I’m not claiming credit for his genius but I really always felt like that song
like had something to do with this kind of revival of the appreciation of
Arthur Lee, or the re-appreciation of.

 

Can you see the real
me?

I just don’t want anybody to really feel like they have me
pinned. I typed my phone number into the Internet and my name came up. I was
saying what the fuck is that? It’s totally sicko and it’s weird because it
makes you think like man, if I was a stalker. You could get anybody, man.

        I’m writing
this book right now about how to be in the rock and roll, or start a rock and
roll band or something, and I don’t know exactly, but – and that’s one of my
theses – is that communication is the killer. It’s what destroys a band. I mean,
why did the Beatles break up? Because they started communicating.
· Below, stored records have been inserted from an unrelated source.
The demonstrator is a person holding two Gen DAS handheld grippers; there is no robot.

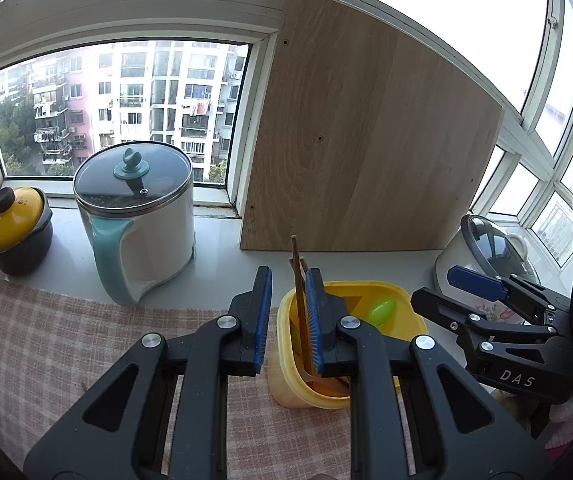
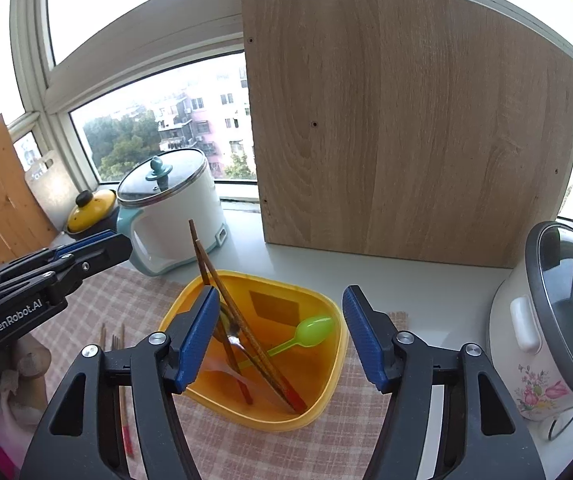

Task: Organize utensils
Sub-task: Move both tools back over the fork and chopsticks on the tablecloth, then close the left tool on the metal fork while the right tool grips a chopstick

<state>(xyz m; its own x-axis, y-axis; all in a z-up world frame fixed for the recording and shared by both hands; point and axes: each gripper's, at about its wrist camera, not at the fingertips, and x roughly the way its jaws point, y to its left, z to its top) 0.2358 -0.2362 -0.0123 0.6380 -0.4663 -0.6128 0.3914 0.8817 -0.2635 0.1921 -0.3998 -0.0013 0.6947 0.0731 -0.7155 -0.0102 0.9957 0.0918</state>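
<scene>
A yellow plastic tub (image 2: 326, 392) sits on the checked cloth and holds brown chopsticks (image 2: 246, 328), a green plastic spoon (image 2: 310, 332) and a metal spoon (image 2: 232, 340). The chopsticks lean on the tub's far left rim and stick out above it. My right gripper (image 2: 276, 336) is open above the tub, with nothing between its pads. My left gripper (image 1: 288, 316) is open over the tub's left rim (image 1: 282, 320); the chopsticks (image 1: 298, 280) stand just beyond its fingers, not gripped. More chopsticks and a fork (image 2: 116, 344) lie on the cloth left of the tub.
A white and teal electric pot (image 1: 138, 216) and a small yellow-lidded pot (image 1: 14, 228) stand on the sill at the left. A wooden board (image 2: 406, 120) leans against the window behind the tub. A white floral rice cooker (image 2: 546, 328) stands at the right.
</scene>
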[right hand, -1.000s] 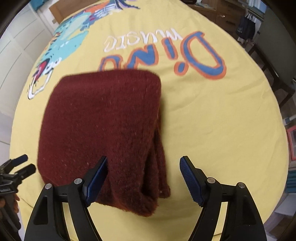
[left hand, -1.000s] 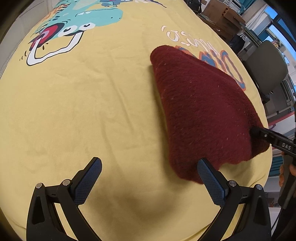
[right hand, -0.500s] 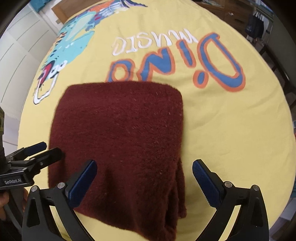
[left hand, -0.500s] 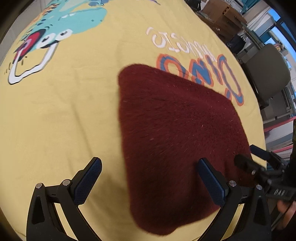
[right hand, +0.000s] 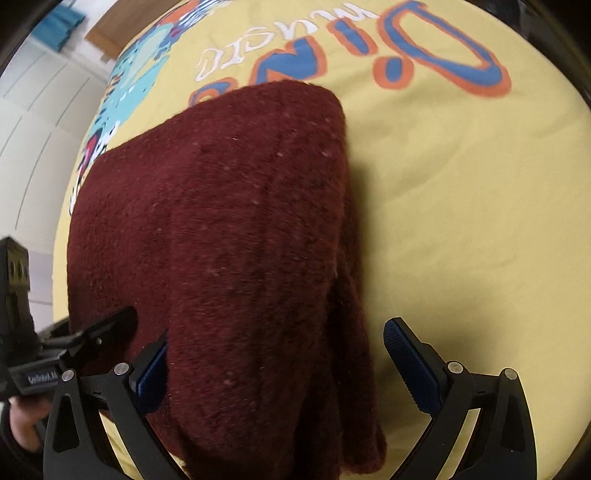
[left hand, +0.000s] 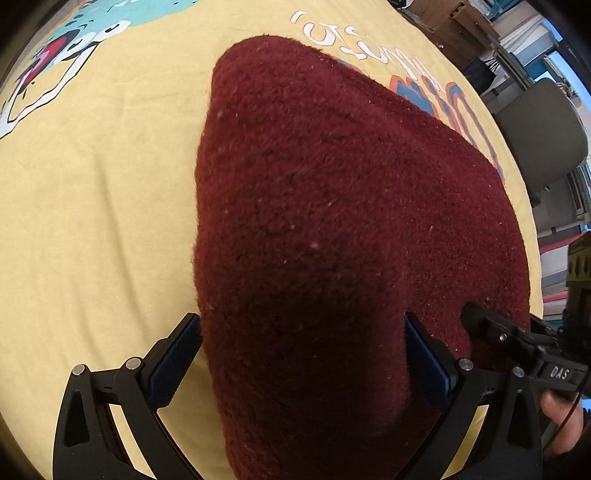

I mean that’s
what the Let It Be movie is about.
Because they were so trendy and they just got into this whole hippie thing of
like speaking to one another. But before that they were a street gang with a
hierarchy. They just did what they had to do. And the Rolling Stones obviously
never speak to one another. That’s why they’re still together. I mean they
speak to each other through an interpreter, like the newspaper. Keith Richards
insults Mick Jagger in the newspaper and that’s how they speak to each other.

 

Make up or break up:

So why did the Make-Up break up? I don’t know. By our
standards we were pretty successful.  But
it’s like we’d just done what we set out to do. It’s like a five-year plan like
Joseph Stalin. We had done what we had set out to do, so we didn’t have to do
it anymore. All my groups have been around for five years, pretty much. I was
in a band called Weird War, we were in five years, and then was in a band
called Nation of Ulysses, we were probably around for less than that. I think
bands shouldn’t be together that long. I like things to have a beginning and an
end.

        A band is an
ideal for living. That’s why I find it weird that people try to expose the
groups, because it’s like, I mean you can try to debunk the group because it’s
an opposing cult, but the idea that you would be – like, when people are
disappointed by meeting idols it’s like, well, why would you ever confuse what
the group is with the people involved? The people are obviously boring,
tedious, smelly, they’re just humans. But a group is an ideal. So that’s all a
group is supposed to be.

 

Please don’t let me
be misunderstood, Pt. 1:

I entered the contest to be the Sassiest Boy [1991 contest sponsored by Sassy magazine] on a whim. I haven’t won
anything before or since. I think back to it and I’m like wow, that’s weird
because it’s very out of character for me. I would never do something like that
normally. It was definitely one of those things that at the time in my
community it was considered like really vulgar. Like a kind of really uncool.
There was a lot of like sexual resentment back then if you were in a magazine,
well, number one it was essentially unheard of. I don’t think you can even
imagine how stratifying things were if you weren’t around back then. How
totally stratified the world of the industry was versus the world that we were
in, which was completely underground.

        I think beings
Sassy‘s “Sassiest Boy in America”
signaled this kind of that paradigm shift. Signaled a great divide. Like a year
later it really happened in earnest, with Nirvana. But I think that was part of
that whole thing. It was just kind of a discovery that there was this
burgeoning underground music culture. It’s been going on for ten years
unbeknownst to the mainstream.

        I was not the
face of it at all, I don’t think. But I was definitely a part of it happening.

 

Going green:

Why do people destroy their hotel room? Why is that such a
rock cliché?  I hate that. I’m real
conservative. Yeah, I’m just really conservative. All I can think of is like
somebody has to clean this up. That’s such a waste of resources.

 

Please don’t let me
be misunderstood, Pt. 2:

The thing that people always get wrong about me is that they
think I’m taller than I am.

 

An edited version of
this interview (“Famous Last Words”) appeared in Blurt #10, still on
newsstands.

 

[Photo Credit: Angel Ceballos]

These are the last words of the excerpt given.